- **TASK STATEMENT**
If a record holds a picture, omit the picture, but copy everything else below exactly.

- **SUPPLIED RECORDS**

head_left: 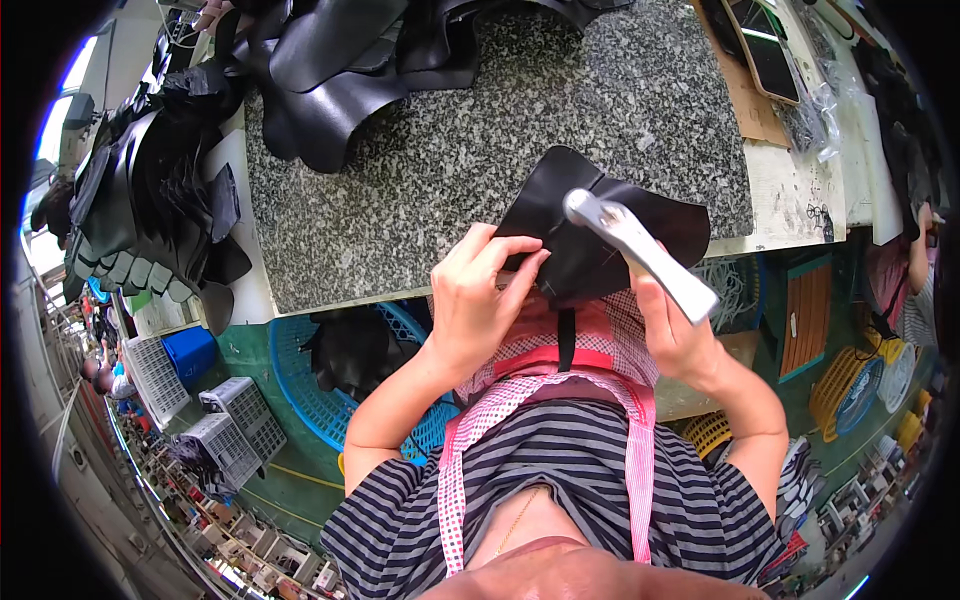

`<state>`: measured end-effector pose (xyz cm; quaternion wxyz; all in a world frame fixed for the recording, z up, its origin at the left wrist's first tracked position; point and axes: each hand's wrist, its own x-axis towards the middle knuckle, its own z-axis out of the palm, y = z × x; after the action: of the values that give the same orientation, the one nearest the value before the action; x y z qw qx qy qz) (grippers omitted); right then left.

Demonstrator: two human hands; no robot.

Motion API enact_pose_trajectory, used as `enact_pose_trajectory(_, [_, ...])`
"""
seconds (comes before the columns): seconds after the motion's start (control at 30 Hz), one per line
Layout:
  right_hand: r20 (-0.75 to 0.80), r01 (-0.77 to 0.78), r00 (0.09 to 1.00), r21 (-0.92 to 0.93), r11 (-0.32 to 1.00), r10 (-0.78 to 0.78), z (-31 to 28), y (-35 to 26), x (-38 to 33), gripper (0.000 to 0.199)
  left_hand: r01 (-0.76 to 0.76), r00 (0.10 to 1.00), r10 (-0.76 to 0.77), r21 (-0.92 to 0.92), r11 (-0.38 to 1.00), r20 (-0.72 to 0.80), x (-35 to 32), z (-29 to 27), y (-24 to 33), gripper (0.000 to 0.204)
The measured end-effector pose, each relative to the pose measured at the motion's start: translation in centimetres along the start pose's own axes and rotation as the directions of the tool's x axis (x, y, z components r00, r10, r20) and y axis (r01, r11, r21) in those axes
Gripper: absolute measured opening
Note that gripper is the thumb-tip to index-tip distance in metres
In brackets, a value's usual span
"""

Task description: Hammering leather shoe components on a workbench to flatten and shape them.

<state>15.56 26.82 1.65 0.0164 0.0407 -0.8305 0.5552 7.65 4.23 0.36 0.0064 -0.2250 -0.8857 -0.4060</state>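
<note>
A black leather piece [650,215] with a seam down its middle lies at the near edge of the speckled stone tabletop [420,190], partly overhanging it. My left hand [478,290] is closed at the piece's left side, thumb and forefinger pinching its edge. A silvery metal hammer [655,262] is in my right hand [680,335], its round head raised above the leather near the seam. The hammer covers part of the leather, and some fingers of my right hand are hidden behind its handle.
Black leather pieces [335,70] are heaped at the far left, with another stack [130,200] beside the stone. A phone [765,50] lies on cardboard at the far right. Below the table are a blue basket [290,375], grey crates [240,430] and a yellow basket [838,390]. Another person's arm [918,250] shows at right.
</note>
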Motion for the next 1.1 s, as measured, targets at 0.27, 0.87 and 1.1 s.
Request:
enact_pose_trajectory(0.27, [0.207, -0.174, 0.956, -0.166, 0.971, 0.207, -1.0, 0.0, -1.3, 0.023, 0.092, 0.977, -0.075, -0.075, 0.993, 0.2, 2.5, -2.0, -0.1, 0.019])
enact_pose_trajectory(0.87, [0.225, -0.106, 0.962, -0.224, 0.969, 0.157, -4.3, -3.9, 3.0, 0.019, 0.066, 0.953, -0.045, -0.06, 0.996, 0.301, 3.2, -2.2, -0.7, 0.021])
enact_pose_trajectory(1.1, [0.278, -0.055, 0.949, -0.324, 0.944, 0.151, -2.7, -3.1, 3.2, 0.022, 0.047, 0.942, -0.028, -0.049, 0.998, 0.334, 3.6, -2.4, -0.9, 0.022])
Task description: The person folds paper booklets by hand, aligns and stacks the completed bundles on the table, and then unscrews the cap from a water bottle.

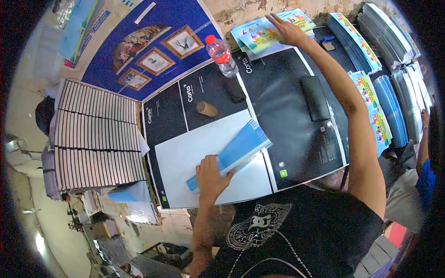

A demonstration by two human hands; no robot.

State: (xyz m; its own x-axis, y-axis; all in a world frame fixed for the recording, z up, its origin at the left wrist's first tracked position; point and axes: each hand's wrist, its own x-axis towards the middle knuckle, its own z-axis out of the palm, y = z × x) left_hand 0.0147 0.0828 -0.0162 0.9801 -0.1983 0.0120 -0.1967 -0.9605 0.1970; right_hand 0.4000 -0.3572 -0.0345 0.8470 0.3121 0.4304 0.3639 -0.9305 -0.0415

- **WRITTEN RESPONSE**
head_left: 

`<state>`: measured end-effector pose (xyz cm; quaternion wxyz; all in a world frame fixed for the recording, z up, its origin at the left wrist's first tracked position; point and axes: each hand's wrist, its own x-axis towards the middle knuckle, its own z-axis out of the palm, y = z × x; after the action: of the values that give the same orientation, the one nearest the value before the action; x y z qw qx qy qz) (grippers omitted); right then left.

Demonstrator: two human hands; no robot.

Motion API enact_pose_trajectory, used as `enact_pose_trajectory(_, [_, ...])`
"""
seconds (comes before the columns): seconds after the motion's start (control at 30 Hz), one per line
Layout:
  right_hand: r20 (-0.75 to 0.80), r01 (-0.77 to 0.78), r00 (0.09 to 1.00), r21 (-0.92 to 0.93), r11 (-0.32 to 1.00), r10 (-0.78 to 0.78), z (-31 to 28), y (-35 to 26), x (-38 to 33), gripper (0.000 to 0.199)
  left_hand: r01 (-0.76 to 0.76), r00 (0.10 to 1.00), r10 (-0.76 to 0.77), r21 (-0.92 to 0.92), r11 (-0.38 to 1.00), r20 (-0.72 to 0.80), x (-35 to 32), z (-29 to 27), y (-24 to 33), gripper (0.000 to 0.204)
The measured end-effector pose, each relative to the pose measured at the motion's start: translation in centimetres along the start pose's own axes and rotation as the directions of the tool's x axis (x, y, z components r00, r10, r20) and y axis (r01, r11, r21) in those axes
Gripper: absolute measured opening
Note that gripper is the thumb-tip to index-tip distance in metres
In brackets, a value's usual span
"""

Task description: Hammering leather shoe components on a workbench to flatten and shape them.

<state>15.56 26.82 1.65 0.0164 0.0407 -0.8305 0.5552 7.65 4.23 0.36 0.0064 -0.2250 -0.8857 -0.4060</state>
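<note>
A black leather piece [650,215] with a seam down its middle lies at the near edge of the speckled stone tabletop [420,190], partly overhanging it. My left hand [478,290] is closed at the piece's left side, thumb and forefinger pinching its edge. A silvery metal hammer [655,262] is in my right hand [680,335], its round head raised above the leather near the seam. The hammer covers part of the leather, and some fingers of my right hand are hidden behind its handle.
Black leather pieces [335,70] are heaped at the far left, with another stack [130,200] beside the stone. A phone [765,50] lies on cardboard at the far right. Below the table are a blue basket [290,375], grey crates [240,430] and a yellow basket [838,390]. Another person's arm [918,250] shows at right.
</note>
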Motion for the next 1.1 s, as measured, targets at 0.27, 0.87 and 1.1 s.
Request:
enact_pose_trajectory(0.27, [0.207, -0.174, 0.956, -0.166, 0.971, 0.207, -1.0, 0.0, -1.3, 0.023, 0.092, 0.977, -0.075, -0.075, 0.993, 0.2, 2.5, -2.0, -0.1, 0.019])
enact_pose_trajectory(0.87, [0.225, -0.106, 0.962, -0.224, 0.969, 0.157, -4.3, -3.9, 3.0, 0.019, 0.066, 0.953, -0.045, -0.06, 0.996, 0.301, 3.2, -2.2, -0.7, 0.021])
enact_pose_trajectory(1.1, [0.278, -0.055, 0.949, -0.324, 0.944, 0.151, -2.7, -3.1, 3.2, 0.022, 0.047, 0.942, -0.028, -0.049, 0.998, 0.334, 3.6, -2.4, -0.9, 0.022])
Task description: The person folds paper booklets by hand, aligns and stacks the completed bundles on the table, and then unscrews the cap from a water bottle.


A demonstration by two human hands; no robot.

State: (xyz m; its own x-axis, y-axis; all in a world frame fixed for the recording, z up, its origin at the left wrist's first tracked position; point and axes: each hand's wrist, its own x-axis towards the middle knuckle, its own z-axis out of the palm, y = z × x) left_hand 0.0147 0.0828 -0.0162 0.9801 -0.1983 0.0120 -0.1967 -0.9605 0.1970; right_hand 0.4000 -0.3572 -0.0345 0.8470 0.3121 0.4304 0.3639 -0.9305 -0.0415

No further output is required here.